What is required> Output each line from the one that contains "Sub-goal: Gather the" to the final line of the data below, exactly, and include nothing else.

Dataset excerpt>
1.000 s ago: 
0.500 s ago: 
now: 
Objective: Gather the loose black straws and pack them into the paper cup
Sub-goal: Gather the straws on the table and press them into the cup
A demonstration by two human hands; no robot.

Task result>
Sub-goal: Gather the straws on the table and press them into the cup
A demonstration by two human hands; no robot.

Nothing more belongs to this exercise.